2. Rhythm Generation

Life implicates and depends on rhythms. Energy flowing through living beings generates linear and/or cyclic deviations from thermodynamic equilibrium [26] “Nondecaying, repetitive phenomena”, or cycles, determine the chemical organization of living matter [27]. Cycles also occur in simple organic chemical processes like the Belousov-Zhabotinskii reaction [28]. Oscillatory reactions often involve positive free enthalpy (Durup, 1979 cited by [29]). An oscillating signal requiring less energy implicates a gain in precision of control [30]. Biological control based on periodical events, thus, becomes energetically more advantageous and more efficient than that relying on steady-state reactions [30]. Phased with the environment at more or less constant period length, endogenous oscillators influence the genome [5] and by means of the latter, also affect functions like cell growth, protein synthesis, stress responses, and intermediary metabolism [31]. Timekeeping of energy metabolism and related body functions is mostly under the control of transcriptionally based, cell autonomous mechanisms in step with post-translational processes. Interlocked by transcriptional feedback loops, gene products like CLOCK and BMAL1 drive biological clocks positively, while others like CRY1-2, PER1-3 and REV-ERBα do it negatively [5,7,31,32]. Individual phase differences in PER3 expression, thus, correlate with timing of sleep during a constant routine [33]. The mechanisms by which the multiple feedback loops are integrated remain largely to be specified. Uncertain are also the post-translational mechanisms possibly involved in clock regulation [14,34,35,36]. Clock components (such as BMAL1 and CLOCK) may, moreover, additionally affect gene expression and metabolic processes, apparently not related to their proper timing function [15,37]. The mechanism by which clock protein stability connects with circadian period length is not yet exactly known [38]. Clinical consequences of period shortening in circadian cycles are evidenced in sleeping sickness caused by Trypanosoma brucei [39]. Noticeably, however, cycling also occurs in the absence of a genome, as shown by intracellular K+ levels in human red cells [40]. However rhythms are caused, they allow the necessary time keeping in living beings, or as having stated by Joseph Bass (2017): As energy metabolism being in constant flux, there would be time in biochemical processes, as there is in a central train station [41].

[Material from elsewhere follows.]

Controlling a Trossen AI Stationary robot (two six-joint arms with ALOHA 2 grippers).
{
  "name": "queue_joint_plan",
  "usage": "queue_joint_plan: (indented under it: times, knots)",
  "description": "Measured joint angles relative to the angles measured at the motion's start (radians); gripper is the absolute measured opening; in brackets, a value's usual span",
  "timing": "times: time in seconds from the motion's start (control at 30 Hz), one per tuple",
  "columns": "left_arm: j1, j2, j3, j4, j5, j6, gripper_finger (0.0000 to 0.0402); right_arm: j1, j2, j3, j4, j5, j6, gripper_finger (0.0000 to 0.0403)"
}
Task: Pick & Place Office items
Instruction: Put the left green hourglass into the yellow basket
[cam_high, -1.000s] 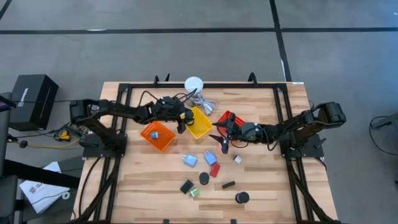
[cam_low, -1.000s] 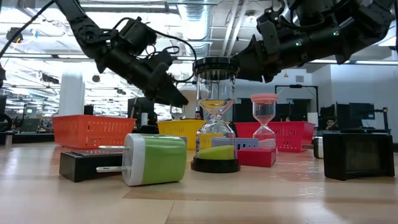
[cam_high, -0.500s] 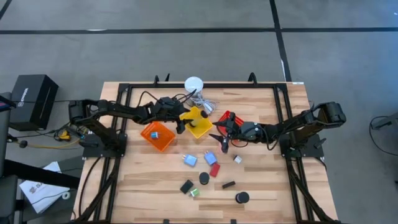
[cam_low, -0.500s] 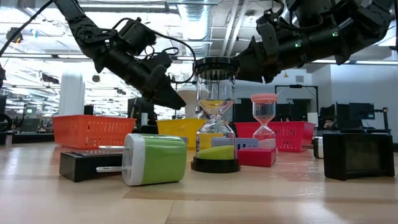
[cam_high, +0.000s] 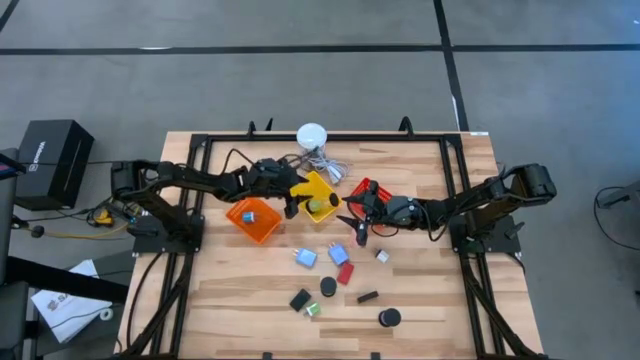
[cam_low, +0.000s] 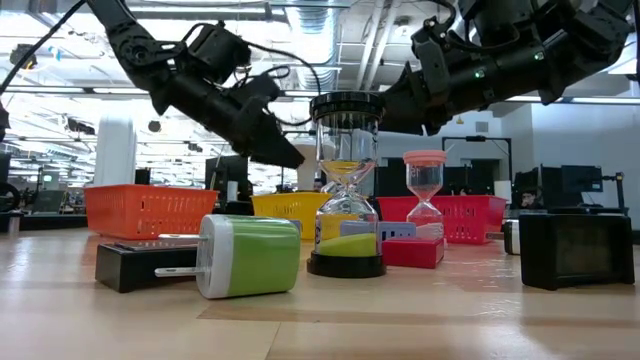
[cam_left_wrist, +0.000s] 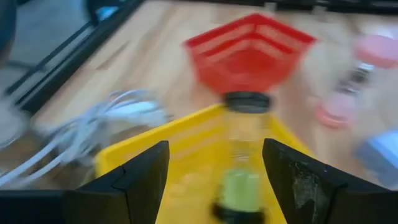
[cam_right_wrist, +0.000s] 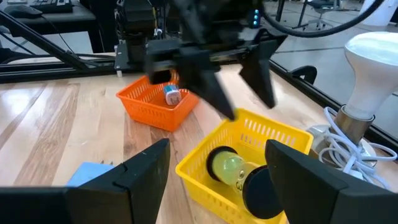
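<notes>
My left gripper (cam_high: 297, 195) hovers open over the yellow basket (cam_high: 325, 188). A black-capped hourglass with green sand (cam_right_wrist: 239, 177) lies on its side in that basket; it also shows in the left wrist view (cam_left_wrist: 242, 155). My right gripper (cam_high: 352, 225) is open and empty, low over the table between the red basket (cam_high: 368, 188) and the loose items. These stand or lie on the table: light-blue blocks (cam_high: 305, 258) (cam_high: 338, 253), a red block (cam_high: 345, 273), black discs (cam_high: 328, 287) (cam_high: 389, 317), a black bar (cam_high: 367, 296) and a green bit (cam_high: 313, 309).
The orange basket (cam_high: 250, 218) holds a small blue-and-white piece (cam_right_wrist: 171, 94). The white round-topped device (cam_high: 311, 135) and its grey cable lie behind the yellow basket. Black frame rails run along the table's left, far and right sides. There is bare wood near the front corners.
The green-sand hourglass now lies in the yellow basket, where none showed before. My left gripper has risen a little above the basket. My right gripper has kept still.
</notes>
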Motion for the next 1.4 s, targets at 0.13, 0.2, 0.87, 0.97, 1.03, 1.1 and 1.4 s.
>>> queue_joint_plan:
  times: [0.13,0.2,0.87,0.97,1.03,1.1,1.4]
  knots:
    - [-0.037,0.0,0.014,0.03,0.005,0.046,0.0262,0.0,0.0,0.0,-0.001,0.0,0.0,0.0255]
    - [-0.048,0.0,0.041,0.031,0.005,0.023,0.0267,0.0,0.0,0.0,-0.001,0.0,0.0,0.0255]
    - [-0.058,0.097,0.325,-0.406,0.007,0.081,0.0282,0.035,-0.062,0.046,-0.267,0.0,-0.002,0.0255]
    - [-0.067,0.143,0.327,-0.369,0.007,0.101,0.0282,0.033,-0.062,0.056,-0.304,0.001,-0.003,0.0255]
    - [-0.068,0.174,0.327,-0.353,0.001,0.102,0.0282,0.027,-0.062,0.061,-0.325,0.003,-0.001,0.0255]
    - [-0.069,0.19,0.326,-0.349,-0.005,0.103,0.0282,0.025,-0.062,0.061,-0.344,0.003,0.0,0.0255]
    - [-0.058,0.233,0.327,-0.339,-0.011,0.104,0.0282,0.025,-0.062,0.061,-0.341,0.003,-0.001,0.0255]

3. Rhythms, an Information System

Periodic processes tend to function in coupled entities [42,43,44]. The phase response of a single oscillator, thus, can sustain timing behavior at the multi-oscillator level [45]. From daily repetition of steady phase relationships among multiple clocks, a temporal order of the whole organism can arise. Interrelated clocks seem to constitute together a complex information handling system, keeping the organism as a whole in step with the challenges imposed by a periodically changing environment [30,46,47,48,49]. Thus, also the central circadian system represents an ensemble of oscillators crossing different brain regions [31]. Rhythms of body temperature, thus, also relate to locomotor activity [50,51], both together determining exercise performance [52,53]. Activity of brown adipose tissue seems, moreover, be involved in this context [54,55,56]. Oscillations of body core temperature, noticeably, coinciding with the daily sleep-wake cycle, make a phase advance already in human midlife [46,57,58]. Daily repeating phenomena, thus, coordinate widespread functions like temperature control [59,60,61], cardiovascular performance [62], autonomic [63], and endocrine regulations [49,64,65], as well as, behavior [52,53,66,67]. Biological oscillators, thus, effectively contribute to sustain homeostasis [30,68] and related functions like preconditioning (hormesis) and learning [69,70,71,72,73,74]. Even everyday coupling of rhythms between subjects has a neurophysiological substrate [75].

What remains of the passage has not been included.